No child is limited by hearing loss...
Every year, thousands of children are born with or acquire some degree of hearing impairment
Fortunately, 95% of these children have at least some degree of residual, or undamaged, hearing. Only about 5% have what can be termed as a "total loss" of hearing, for which the cochlear implant is now available. As a general rule, it can be said that if a hearing impaired child does not develop the ability to speak it is because he was simply not taught to do so. Since the 1860s, Alexander Graham Bell and other scientists concerned with the auditory process have known that any degree of natural hearing can be utilized as an aid to speech development.
As its name implies, the Memphis Oral School for the Deaf utilizes ORAL instructional methods for the purpose of developing speech and language skills. NO SIGN LANGUAGE IS USED. The common goals for every young student at the school are to LISTEN, LEARN, AND TALK. The Memphis Oral School for the Deaf program is one of a kind in the Memphis and Mid-South area. The primary emphasis for the children is on developing listening and spoken language skills. Once listening skills are developed a child can begin to develop speech and language skills that will allow them to communicate in the mainstream.

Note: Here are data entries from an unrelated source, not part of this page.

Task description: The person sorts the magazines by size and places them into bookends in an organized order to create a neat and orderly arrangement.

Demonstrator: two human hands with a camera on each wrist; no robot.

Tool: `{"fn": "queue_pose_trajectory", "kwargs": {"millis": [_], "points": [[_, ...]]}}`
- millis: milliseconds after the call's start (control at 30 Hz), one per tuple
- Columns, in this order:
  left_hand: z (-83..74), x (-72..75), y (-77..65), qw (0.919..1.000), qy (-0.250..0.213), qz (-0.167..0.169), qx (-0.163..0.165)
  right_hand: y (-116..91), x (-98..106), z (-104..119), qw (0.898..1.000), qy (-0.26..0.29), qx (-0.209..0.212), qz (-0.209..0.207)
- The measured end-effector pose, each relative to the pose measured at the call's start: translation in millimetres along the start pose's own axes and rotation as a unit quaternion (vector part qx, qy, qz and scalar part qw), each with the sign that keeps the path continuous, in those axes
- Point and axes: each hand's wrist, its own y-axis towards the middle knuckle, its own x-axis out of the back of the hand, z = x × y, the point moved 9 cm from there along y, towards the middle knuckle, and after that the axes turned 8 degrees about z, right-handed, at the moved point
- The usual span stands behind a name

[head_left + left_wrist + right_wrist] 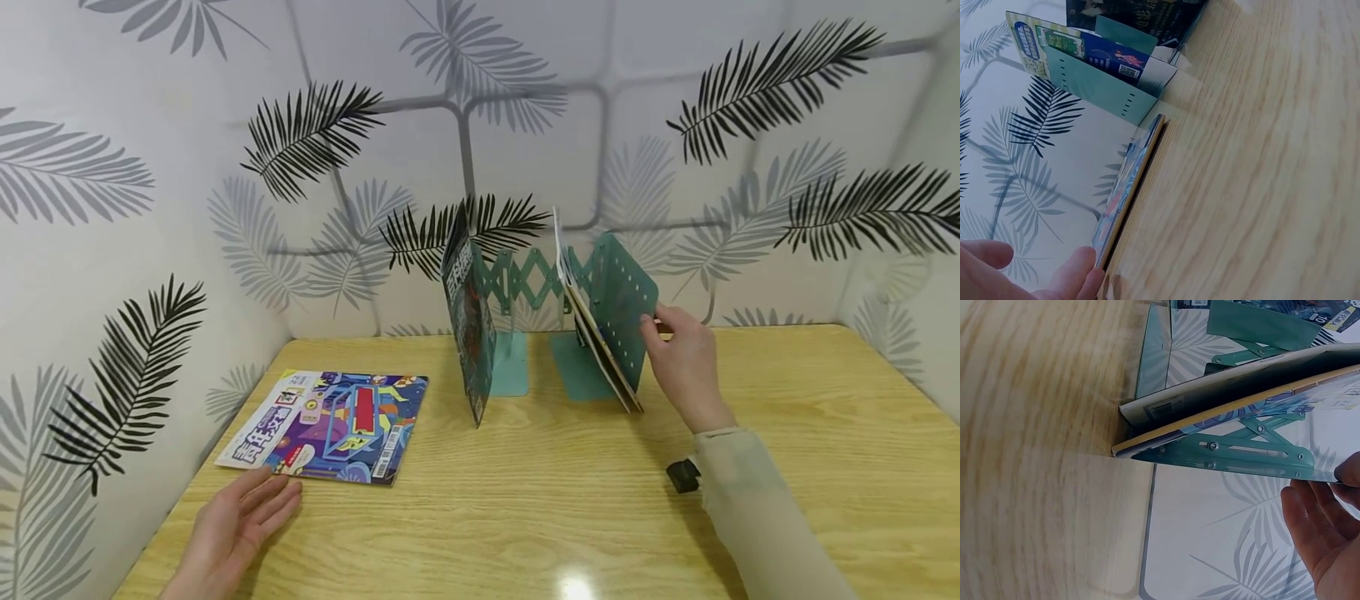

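Note:
A green expandable bookend rack with a scissor-lattice middle stands against the wall. My right hand pinches the outer edge of its right end panel, thumb on one side and fingers on the other. Two thin magazines or books lean just inside that panel. A dark-covered magazine stands upright at the rack's left end. My left hand, fingers extended, is at the near edge of a colourful magazine lying flat; in the left wrist view its fingertips meet or nearly meet that edge.
The wood-grain table runs back to a wall printed with feather-like leaves. Another wall stands along the table's left side. A black object sits by the right wrist.

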Motion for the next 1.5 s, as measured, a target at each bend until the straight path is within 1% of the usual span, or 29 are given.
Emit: {"fn": "queue_pose_trajectory", "kwargs": {"millis": [133,333,400,500,600,700,800,900,1100,1233,1367,1500], "points": [[-1.0,-1.2,0.9,0.9999,0.006,0.012,-0.003,-1,1,-1,1.000,-0.002,-0.005,-0.001],[-0.4,-6.3,1.8,0.9992,0.018,0.035,0.004,-2,2,-1,1.000,-0.002,-0.005,-0.002],[-0.9,-9.0,2.7,0.9990,0.006,0.043,0.005,-2,2,-1,1.000,-0.003,-0.006,-0.003],[-1.4,-11.9,3.7,0.9984,-0.026,0.050,0.007,-2,2,-1,1.000,-0.003,-0.009,-0.002],[-0.6,-14.5,4.4,0.9963,-0.065,0.055,0.014,-2,2,-2,1.000,-0.004,-0.011,-0.002],[-0.2,-17.2,5.5,0.9937,-0.092,0.059,0.024,-2,1,-3,1.000,-0.003,-0.011,-0.001],[-0.8,-19.3,7.7,0.9916,-0.111,0.059,0.031,-2,1,-3,1.000,-0.004,-0.009,-0.001],[-1.2,-19.1,9.9,0.9906,-0.122,0.051,0.036,-2,1,-4,1.000,-0.008,-0.008,-0.002],[-0.6,-13.9,13.3,0.9921,-0.115,0.034,0.038,-1,-1,-6,1.000,-0.007,-0.012,0.001],[0.0,-10.6,14.6,0.9942,-0.098,0.028,0.035,-1,-1,-5,1.000,-0.007,-0.011,0.002],[-3.4,-12.8,16.1,0.9961,-0.072,0.046,0.020,0,-1,-4,1.000,-0.003,-0.010,0.000],[-7.7,-17.0,17.9,0.9957,-0.063,0.067,0.002,-1,-2,-3,1.000,-0.001,-0.007,-0.001]]}}
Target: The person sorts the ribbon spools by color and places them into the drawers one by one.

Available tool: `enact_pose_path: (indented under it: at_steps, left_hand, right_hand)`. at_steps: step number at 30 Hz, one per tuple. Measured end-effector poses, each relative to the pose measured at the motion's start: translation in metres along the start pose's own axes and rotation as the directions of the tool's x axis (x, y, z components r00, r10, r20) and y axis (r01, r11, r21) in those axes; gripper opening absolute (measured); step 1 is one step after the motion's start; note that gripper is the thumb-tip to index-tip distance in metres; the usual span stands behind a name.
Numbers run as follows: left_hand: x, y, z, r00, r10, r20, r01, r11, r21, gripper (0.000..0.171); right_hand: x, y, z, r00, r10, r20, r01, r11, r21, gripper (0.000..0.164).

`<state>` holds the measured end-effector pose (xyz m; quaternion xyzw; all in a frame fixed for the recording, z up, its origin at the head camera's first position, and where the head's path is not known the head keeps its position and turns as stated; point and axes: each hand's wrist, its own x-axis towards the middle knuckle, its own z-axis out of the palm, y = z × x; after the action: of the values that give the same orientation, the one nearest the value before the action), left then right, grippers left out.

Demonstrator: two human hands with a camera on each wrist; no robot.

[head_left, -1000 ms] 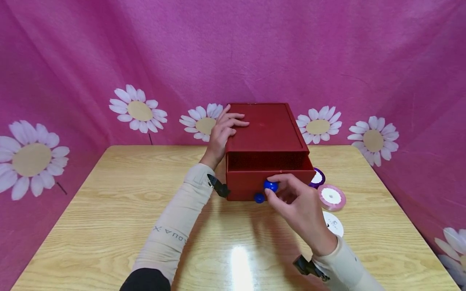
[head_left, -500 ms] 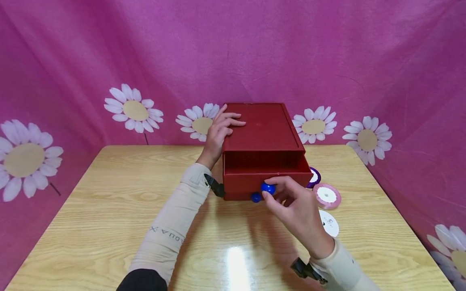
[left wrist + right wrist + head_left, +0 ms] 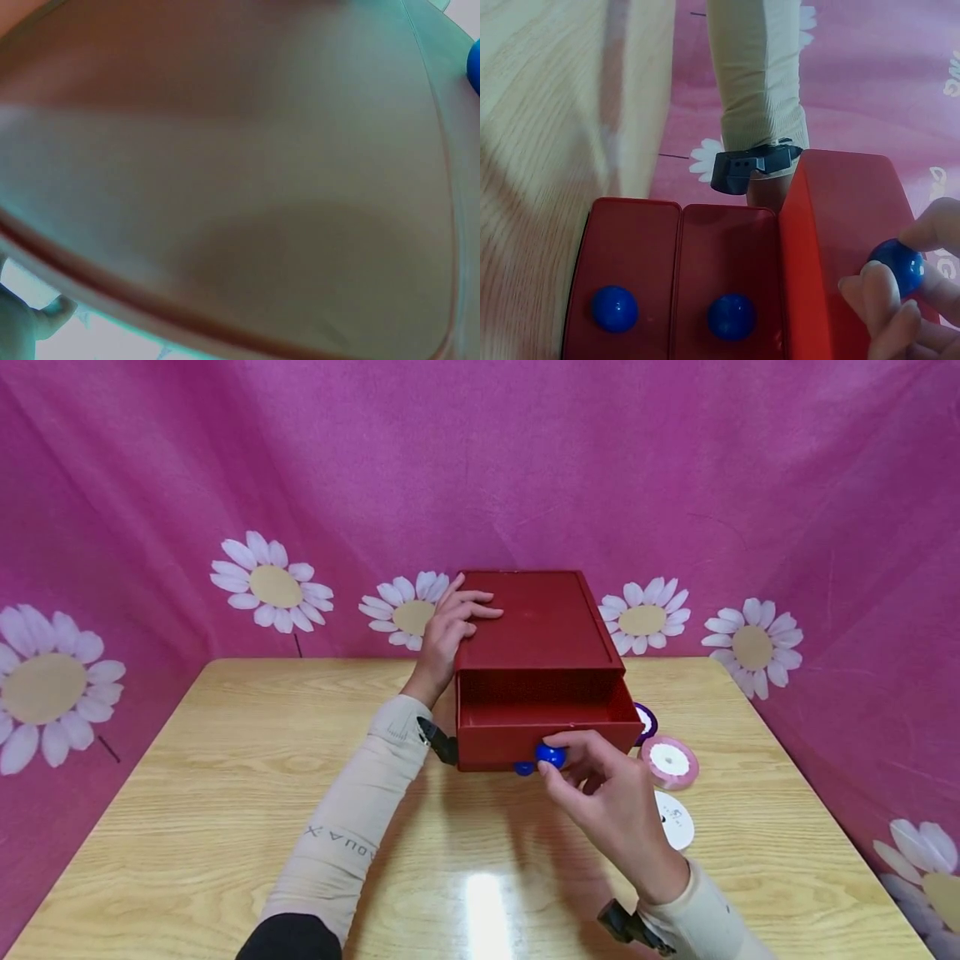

Some people believe that deaf children can do everything BUT hear, but with proper amplification (hearing aids or cochlear implants) the Memphis Oral School and those committed to the auditory/oral approach believe that deaf children can do everything AND hear! This is particularly true today with the advent of cochlear implants. Helen Keller was once quoted as saying, "Why should we be content to crawl when we can soar like an eagle?" It has been clearly proven over the last few decades that with early identification, appropriate and aggressive audiological intervention, and immediate training by skilled professionals, even the most profoundly deaf children can develop and effectively use hearing to learn speech and language. The objective of this specialized training is to utilize what hearing a child may have to assist in the development of speech, enabling the deaf child to become a part of, rather than apart from, A WORLD OF SOUND.